When free shipping meets the capacity crunch
It’s a collision of forces that may be worthy of a “Godzilla” style monster movie: wheredemand for more and faster free-shipping to support burgeoning e-commerce sales slams into a freight transportation network with little to no capacity left to spare.
This “battle,” if you will, appears set to take place over Thanksgiving this year – a holiday that apparently is considered the “peak-season” for e-commerce orders.
Research firm Kurt Salmon recently conducted a survey of 100 retailers and found that most of them plan to cut processing and shipping time frames for multi-item orders by almost two days this holiday season.
On average, the firm said it took retailers eight days to get orders into the hands of shoppers last year, with 3.4 days to process and 4.6 days to ship. This year, retailers are looking to cut down processing time by one day and reduce shipping time by nearly one day as well, to bring the total order fulfillment time down to 6.1 days, Kurt Salmon found.
Yet how are retailers going to do that when freight capacity is near or at 100% utilization alreadyacross much of the country? For example, a lack of capacity is creating traffic congestion at the ports of Long Beach and Los Angeles – where 40% of U.S.-bound imports enter the country – that in turn is generating nightmare-level delivery delays.

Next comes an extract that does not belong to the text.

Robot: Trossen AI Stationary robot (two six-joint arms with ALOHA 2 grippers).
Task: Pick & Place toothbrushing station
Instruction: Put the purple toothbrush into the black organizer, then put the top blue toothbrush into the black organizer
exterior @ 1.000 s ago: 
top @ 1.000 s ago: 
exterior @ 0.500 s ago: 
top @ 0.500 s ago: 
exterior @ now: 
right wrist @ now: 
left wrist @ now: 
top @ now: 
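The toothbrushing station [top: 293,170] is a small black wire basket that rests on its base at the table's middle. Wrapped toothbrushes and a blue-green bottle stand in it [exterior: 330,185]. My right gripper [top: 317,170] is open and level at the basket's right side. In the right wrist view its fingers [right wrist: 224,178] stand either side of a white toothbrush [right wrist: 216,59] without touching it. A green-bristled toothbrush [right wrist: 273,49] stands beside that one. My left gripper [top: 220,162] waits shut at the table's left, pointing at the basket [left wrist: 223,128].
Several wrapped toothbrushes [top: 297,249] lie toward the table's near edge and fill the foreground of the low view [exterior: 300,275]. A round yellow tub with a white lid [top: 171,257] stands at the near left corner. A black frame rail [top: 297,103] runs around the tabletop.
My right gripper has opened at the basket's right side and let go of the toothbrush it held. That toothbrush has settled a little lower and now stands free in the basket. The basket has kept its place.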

Yet Steve Osburn, retail strategist at Kurt Salmon, noted that such issues aren’t dissuading retailers from abandoning “full speed ahead” efforts to reduce shipment times for e-commerce orders.

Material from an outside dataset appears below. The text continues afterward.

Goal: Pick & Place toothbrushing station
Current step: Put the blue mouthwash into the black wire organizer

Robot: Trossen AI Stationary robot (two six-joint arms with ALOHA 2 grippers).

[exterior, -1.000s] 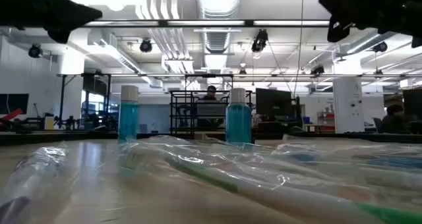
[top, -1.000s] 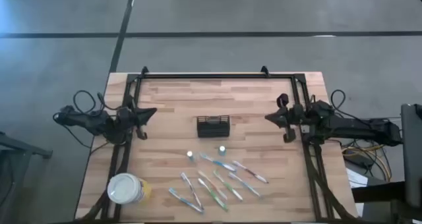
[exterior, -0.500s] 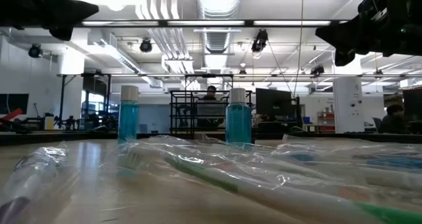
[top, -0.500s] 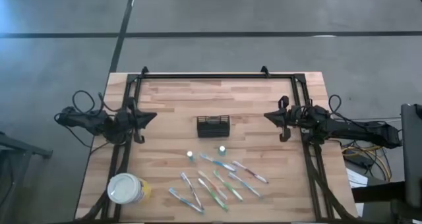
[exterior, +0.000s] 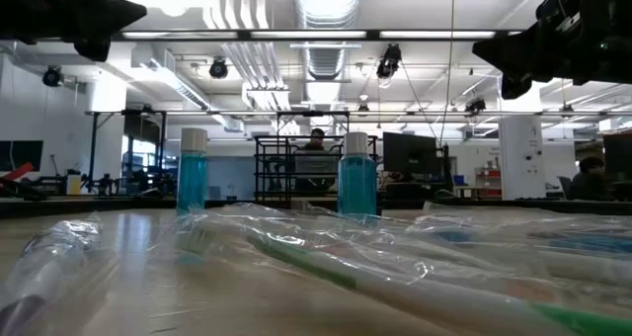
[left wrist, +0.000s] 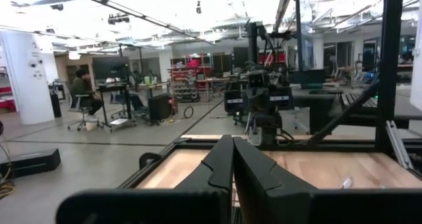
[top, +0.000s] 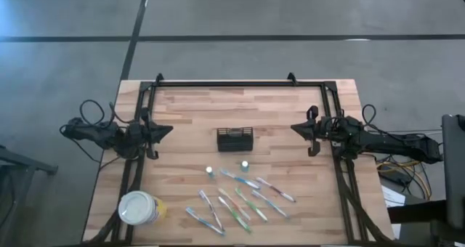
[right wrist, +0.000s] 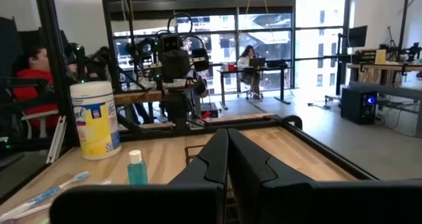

“It’s high stakes during the holidays, and retailers are playing a game of ‘anything you can do, I can do better’ when it comes to fulfillment,” he noted.
“While it’s great for consumers looking for deals and convenience, it’s proving challenging for retailers who are already contending with constrained margins from a heavy promotional environment,” Osburn added. “We’ve seen retailers making progress to improve and enhance fulfillment practices to avoid the issues we saw in 2013, but every retailer can’t be Amazon.”

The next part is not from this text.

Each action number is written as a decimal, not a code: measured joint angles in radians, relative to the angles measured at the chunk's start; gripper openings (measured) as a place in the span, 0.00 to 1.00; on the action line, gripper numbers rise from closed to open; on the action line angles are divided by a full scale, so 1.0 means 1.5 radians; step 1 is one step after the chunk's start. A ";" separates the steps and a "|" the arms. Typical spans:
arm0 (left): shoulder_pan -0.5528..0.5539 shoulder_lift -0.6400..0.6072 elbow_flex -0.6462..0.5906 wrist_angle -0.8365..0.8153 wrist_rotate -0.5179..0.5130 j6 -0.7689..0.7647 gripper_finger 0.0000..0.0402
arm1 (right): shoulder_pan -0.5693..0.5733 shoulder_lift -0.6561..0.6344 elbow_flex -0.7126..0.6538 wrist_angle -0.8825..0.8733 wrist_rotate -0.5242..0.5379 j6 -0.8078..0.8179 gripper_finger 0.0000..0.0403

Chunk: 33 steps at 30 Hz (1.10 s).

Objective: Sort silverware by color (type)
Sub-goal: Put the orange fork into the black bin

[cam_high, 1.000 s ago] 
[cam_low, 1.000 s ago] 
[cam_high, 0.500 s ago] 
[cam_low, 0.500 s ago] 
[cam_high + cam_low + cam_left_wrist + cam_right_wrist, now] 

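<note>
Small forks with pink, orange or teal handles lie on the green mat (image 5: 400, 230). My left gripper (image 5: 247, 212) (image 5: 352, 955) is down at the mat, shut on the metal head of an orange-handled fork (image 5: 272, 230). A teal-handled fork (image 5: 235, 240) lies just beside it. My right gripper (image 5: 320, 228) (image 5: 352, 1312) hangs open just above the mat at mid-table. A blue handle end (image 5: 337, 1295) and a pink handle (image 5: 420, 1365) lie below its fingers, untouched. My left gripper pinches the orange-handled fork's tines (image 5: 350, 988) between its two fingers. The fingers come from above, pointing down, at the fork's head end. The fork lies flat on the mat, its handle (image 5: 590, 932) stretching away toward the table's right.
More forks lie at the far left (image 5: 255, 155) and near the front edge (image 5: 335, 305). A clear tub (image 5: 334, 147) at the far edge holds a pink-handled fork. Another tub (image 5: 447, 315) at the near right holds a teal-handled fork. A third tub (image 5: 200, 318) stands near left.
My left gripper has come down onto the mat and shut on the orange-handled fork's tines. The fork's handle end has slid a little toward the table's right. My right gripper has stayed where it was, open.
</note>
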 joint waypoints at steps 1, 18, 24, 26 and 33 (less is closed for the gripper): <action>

When Kurt Salmon researchers polled retailers about asked how competitive shipping and fulfillment practices could harm holiday sales, free and faster shipping were their top concerns.
A plurality of retailers (36%) say they are worried about competitors offering free shipping and 18% are worried they’ll lose sales to competitors offering next-day and same-day delivery.
Yet Kurt Salmon noted that “the free shipping war is on” among several big-box stores, with Target recently announcing free shipping for the rest of the season with no minimum purchase, and already 76% of retailers are offering some form of free shipping off peak, compared to 35% last year.
When the firm asked about priority investments to improve peak-season delivery, retailers say that their top focus was on shipping (25%) and technology/information (24%).
Retailers are also investing in free and faster shipping in order to capture more e-commerce sales in a competitive market, Kurt Salmon’s poll found. On the technology side, retailers noted that they were investing in online inventory and shipping management systems, distribution software, and improved forecasting systems, the firm reported.
And that’s amidst a spike in volumes, as Forrester Research is predicting that holiday e-commerce sales will increase 13% to $89 billion this year.
Kurt Salmon also stressed that many retailers free shipping is increasingly expected by online customers, with the big “differentiator” this holiday season potentially coming down to shipping speed.
“After a few years of spending spikes early and late in the season, retailers are making ambitious promises in order to capture last-minute online sales,” Osburn said. “But if you compare average delivery times with last-minute promises, there is a gap that retailers will need to account for.”
That became readily apparent during the Christmas season last year, Kurt Salmon pointed out, when last-minute orders for guaranteed Christmas delivery became “a thorn in the side of many retailers,” the firm noted.
Retailers say that about 15% of orders arrived late in 2013, with 26% of last-minute gift deliveries thwarted by failures to upgrade shipping when items left the distribution center late.
Another 25% said they did not have the inventory in stock , Kurt Salmon reported, while 45% pointing the finger at the shippers or the shipping method and 24% blaming delays on carriers. Another 21% cited issues with a non-guaranteed shipping method such as SmartPost and SurePost.
Yet despite such challenges, Kurt Salmon’s survey found that retailers will be even more aggressive with efforts to capture last-minute e-commerce sales this season, with 26% this year – up from 17% in 2013 – making their “cut-off” for guaranteed Christmas delivery at one to three days before Christmas.
Nearly 50% of retailers in the poll said they will guarantee delivery by Christmas for orders placed by December 20, the firm noted, compared to 37% in 2013.
Overall, retailers plan to push back the last order date for guaranteed Christmas arrival on average from 6.9 days (around December 18) to 5.5 days (between December 19 and 20), said Kurt Salmon, with retailers also aiming to reduce the number of late orders to just 8% this year.
It’ll be interesting to see how this clash of titanic freight forces turns out.